Directions for this task :: Of the entries below, return only those lines from the line with "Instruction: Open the" to the line with "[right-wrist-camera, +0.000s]", exactly, both included.

(Stored data entries)
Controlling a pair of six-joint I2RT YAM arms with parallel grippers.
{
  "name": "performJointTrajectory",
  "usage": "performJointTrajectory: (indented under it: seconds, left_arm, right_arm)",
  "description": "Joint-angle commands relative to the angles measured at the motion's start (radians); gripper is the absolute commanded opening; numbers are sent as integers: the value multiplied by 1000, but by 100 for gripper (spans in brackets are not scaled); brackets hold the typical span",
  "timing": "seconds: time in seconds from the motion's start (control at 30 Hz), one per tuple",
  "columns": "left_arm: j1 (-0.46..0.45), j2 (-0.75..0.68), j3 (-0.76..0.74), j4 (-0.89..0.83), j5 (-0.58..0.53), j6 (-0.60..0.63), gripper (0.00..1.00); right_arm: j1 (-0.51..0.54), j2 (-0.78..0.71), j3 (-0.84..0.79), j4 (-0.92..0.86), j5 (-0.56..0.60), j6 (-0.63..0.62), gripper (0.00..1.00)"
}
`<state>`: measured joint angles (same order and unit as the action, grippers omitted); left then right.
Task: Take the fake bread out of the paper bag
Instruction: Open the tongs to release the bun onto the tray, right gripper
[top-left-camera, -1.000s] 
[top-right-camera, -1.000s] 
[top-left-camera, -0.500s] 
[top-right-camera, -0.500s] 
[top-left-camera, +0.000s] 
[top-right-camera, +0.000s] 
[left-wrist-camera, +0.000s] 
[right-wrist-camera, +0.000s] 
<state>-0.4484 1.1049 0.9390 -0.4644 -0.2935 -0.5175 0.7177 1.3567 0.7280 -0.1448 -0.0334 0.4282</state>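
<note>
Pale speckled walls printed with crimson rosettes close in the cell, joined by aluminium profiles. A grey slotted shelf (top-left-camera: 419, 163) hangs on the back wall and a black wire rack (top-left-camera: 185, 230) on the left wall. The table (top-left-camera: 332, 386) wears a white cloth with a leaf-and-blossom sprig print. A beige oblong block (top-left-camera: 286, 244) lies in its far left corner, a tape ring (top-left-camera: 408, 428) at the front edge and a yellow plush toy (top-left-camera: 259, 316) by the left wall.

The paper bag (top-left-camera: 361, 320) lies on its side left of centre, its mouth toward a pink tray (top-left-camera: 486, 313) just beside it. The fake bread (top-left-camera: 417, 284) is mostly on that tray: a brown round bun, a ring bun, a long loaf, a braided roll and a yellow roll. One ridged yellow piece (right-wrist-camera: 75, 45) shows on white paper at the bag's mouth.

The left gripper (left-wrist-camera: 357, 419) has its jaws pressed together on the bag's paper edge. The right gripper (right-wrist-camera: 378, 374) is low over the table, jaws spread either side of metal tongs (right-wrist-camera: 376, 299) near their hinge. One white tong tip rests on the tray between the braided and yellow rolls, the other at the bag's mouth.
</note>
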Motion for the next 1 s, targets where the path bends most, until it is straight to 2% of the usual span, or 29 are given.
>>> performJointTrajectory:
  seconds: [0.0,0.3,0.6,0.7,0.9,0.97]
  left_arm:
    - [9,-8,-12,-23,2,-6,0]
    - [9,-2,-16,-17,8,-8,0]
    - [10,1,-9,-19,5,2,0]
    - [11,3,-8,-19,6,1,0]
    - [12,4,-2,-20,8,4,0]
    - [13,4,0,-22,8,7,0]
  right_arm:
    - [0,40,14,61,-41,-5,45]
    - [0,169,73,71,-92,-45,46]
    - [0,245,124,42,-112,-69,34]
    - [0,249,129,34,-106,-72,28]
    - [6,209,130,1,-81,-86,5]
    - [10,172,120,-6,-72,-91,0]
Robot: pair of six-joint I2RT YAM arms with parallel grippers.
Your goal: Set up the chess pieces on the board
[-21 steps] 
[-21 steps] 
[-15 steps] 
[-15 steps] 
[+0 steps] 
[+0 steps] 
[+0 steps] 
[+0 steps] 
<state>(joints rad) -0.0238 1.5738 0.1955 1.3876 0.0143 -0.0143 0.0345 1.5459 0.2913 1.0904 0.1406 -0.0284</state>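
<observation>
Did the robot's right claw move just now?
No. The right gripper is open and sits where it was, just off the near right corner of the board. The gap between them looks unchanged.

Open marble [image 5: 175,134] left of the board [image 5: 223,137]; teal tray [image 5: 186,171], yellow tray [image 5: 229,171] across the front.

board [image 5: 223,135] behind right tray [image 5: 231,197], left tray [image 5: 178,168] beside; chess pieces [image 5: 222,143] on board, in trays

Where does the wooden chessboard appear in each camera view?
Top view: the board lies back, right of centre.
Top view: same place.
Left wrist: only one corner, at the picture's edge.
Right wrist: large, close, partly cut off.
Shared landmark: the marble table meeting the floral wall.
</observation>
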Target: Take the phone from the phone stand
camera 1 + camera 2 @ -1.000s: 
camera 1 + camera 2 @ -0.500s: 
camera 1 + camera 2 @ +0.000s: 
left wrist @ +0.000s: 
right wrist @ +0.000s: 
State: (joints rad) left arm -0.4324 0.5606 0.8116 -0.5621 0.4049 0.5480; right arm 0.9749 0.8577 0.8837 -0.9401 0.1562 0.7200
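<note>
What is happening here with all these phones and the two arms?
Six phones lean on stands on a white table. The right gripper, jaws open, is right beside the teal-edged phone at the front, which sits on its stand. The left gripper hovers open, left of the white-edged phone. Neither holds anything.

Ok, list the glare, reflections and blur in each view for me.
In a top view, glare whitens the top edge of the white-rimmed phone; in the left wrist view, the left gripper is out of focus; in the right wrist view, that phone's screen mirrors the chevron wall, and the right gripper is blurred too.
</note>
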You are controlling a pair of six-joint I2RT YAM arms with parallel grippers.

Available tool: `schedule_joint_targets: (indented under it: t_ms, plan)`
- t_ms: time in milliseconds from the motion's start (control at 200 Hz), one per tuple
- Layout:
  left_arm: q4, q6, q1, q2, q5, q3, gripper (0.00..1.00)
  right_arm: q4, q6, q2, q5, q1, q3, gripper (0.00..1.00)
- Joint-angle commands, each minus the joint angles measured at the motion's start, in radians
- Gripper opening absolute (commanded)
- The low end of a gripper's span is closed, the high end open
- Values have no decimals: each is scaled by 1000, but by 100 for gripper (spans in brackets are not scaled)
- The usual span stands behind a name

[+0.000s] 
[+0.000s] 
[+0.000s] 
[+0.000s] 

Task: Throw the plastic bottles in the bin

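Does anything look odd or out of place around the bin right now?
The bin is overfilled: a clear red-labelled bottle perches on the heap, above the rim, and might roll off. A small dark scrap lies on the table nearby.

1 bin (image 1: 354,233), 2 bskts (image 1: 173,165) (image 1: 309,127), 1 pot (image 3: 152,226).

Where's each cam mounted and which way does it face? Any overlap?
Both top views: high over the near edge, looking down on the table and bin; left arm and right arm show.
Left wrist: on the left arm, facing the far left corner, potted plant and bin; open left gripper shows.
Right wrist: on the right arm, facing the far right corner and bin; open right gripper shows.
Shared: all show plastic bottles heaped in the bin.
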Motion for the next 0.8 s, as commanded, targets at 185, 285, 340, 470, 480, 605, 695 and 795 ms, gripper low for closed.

Exercise result ::
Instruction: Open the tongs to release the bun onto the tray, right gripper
[top-left-camera, -1.000s] 
[top-right-camera, -1.000s] 
[top-left-camera, -0.500s] 
[top-right-camera, -0.500s] 
[top-left-camera, +0.000s] 
[top-right-camera, +0.000s] 
[left-wrist-camera, +0.000s] 
[right-wrist-camera, +0.000s] 

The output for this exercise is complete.